What you will do. Each line from the start of the data below through the one containing "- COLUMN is" must be reproduced exactly.

Provided records.
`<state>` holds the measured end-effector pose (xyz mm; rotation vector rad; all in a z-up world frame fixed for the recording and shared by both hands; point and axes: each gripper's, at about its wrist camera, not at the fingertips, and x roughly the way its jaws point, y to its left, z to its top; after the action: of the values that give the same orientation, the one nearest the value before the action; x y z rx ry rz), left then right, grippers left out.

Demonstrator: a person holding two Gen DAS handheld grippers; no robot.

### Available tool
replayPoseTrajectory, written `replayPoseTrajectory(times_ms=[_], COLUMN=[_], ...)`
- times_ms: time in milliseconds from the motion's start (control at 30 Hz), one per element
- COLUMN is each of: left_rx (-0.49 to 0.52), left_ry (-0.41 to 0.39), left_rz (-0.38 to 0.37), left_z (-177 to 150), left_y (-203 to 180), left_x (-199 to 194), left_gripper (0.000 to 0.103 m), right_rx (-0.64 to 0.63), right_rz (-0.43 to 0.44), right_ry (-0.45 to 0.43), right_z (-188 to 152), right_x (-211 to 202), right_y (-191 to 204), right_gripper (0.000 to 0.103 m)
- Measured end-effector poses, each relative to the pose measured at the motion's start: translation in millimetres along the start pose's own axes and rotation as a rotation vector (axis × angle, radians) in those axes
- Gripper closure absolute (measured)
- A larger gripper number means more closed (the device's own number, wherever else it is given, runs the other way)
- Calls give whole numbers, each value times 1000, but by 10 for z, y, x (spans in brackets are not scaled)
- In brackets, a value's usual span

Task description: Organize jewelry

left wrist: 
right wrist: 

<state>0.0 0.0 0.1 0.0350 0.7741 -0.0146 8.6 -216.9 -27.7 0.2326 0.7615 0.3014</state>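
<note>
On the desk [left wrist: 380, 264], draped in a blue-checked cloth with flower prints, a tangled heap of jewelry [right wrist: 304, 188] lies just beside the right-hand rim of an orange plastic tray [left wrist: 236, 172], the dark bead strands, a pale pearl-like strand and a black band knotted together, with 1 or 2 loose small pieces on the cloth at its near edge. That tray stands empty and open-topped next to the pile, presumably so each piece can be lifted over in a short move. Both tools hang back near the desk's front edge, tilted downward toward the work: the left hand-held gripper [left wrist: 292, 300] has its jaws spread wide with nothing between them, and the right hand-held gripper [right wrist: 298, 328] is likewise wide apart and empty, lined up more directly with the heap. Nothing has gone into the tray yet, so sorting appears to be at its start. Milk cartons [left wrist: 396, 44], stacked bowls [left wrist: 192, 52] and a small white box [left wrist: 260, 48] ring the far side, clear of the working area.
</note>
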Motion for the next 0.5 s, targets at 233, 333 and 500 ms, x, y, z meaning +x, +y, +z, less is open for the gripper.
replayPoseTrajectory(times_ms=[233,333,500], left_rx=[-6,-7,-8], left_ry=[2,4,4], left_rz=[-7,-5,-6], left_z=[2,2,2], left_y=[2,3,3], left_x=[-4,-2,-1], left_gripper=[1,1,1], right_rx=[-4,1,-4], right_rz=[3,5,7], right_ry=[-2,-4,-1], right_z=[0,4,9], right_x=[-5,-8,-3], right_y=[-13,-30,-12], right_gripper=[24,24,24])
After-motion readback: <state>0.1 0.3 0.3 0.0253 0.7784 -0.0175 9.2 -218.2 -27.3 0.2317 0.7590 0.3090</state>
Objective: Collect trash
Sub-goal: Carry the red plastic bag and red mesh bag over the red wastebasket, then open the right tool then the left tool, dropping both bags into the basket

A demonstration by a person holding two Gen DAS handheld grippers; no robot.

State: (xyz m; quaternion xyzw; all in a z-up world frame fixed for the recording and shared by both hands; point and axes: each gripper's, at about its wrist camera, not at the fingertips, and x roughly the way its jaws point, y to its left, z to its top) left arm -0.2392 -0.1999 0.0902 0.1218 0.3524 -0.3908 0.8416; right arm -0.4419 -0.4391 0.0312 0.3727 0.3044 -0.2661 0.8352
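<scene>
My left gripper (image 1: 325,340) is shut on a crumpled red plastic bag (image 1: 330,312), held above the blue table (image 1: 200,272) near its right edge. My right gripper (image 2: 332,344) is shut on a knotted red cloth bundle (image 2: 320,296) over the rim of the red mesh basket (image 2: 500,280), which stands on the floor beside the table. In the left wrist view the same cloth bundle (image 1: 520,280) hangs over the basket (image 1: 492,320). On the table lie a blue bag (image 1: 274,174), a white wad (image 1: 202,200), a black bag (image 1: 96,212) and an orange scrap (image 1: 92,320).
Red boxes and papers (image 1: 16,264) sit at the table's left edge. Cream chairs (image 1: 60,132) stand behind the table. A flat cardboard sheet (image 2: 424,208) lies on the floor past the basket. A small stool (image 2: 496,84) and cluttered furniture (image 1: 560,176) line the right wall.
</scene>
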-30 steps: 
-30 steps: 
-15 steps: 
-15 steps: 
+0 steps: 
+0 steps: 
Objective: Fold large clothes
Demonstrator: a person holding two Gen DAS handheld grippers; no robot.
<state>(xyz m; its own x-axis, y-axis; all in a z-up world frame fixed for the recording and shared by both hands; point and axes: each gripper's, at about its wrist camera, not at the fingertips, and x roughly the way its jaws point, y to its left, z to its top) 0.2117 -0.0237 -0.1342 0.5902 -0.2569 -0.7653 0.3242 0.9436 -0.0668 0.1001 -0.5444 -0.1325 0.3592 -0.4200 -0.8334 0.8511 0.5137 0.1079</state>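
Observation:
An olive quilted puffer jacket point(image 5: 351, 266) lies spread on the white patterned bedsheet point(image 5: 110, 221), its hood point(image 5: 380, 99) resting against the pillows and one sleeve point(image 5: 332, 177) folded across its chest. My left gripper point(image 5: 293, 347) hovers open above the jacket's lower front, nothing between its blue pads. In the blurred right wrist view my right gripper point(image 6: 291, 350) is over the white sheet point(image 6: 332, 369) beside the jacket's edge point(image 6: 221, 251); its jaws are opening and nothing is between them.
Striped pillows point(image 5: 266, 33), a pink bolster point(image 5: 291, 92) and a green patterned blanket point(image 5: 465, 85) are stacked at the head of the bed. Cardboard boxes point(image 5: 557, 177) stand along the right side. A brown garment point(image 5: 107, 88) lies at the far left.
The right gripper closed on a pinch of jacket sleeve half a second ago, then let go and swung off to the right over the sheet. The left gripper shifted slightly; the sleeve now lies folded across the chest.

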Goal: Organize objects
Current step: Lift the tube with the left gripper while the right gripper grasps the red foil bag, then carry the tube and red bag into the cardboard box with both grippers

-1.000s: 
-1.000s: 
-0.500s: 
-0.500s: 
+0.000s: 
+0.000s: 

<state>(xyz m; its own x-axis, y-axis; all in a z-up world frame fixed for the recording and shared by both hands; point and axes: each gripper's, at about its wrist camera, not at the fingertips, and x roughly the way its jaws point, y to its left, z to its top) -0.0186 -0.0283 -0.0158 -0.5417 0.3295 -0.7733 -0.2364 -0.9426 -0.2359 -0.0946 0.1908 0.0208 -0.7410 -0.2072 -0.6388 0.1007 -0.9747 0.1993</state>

Result.
`<state>` holds the measured end-effector pose (xyz mm; rotation vector rad; all in a z-up world frame fixed for the recording and shared by both hands; point and axes: each gripper's, at about its wrist camera, not at the fingertips, and x roughly the way its jaws point, y to its left, z to its top; after the action: of the values that give the same orientation, the one nearest the value before the action; x y z rx ry rz), left then right, grippers left out.

Demonstrator: a person holding two Gen DAS handheld grippers; no robot.

### Available tool
replayPoseTrajectory, written `replayPoseTrajectory(times_ms=[_], COLUMN=[_], ...)`
- times_ms: time in milliseconds from the motion's start (control at 30 Hz), one per element
- COLUMN is each of: left_rx (-0.49 to 0.52), left_ry (-0.41 to 0.39), left_rz (-0.38 to 0.37), left_z (-177 to 150), left_y (-203 to 180), left_x (-199 to 194), left_gripper (0.000 to 0.103 m), right_rx (-0.64 to 0.63), right_rz (-0.43 to 0.44), right_ry (-0.45 to 0.43), right_z (-188 to 152), right_x (-211 to 202), right_y (-191 to 204), right_gripper (0.000 to 0.103 m)

The exercise asks for nothing more than this.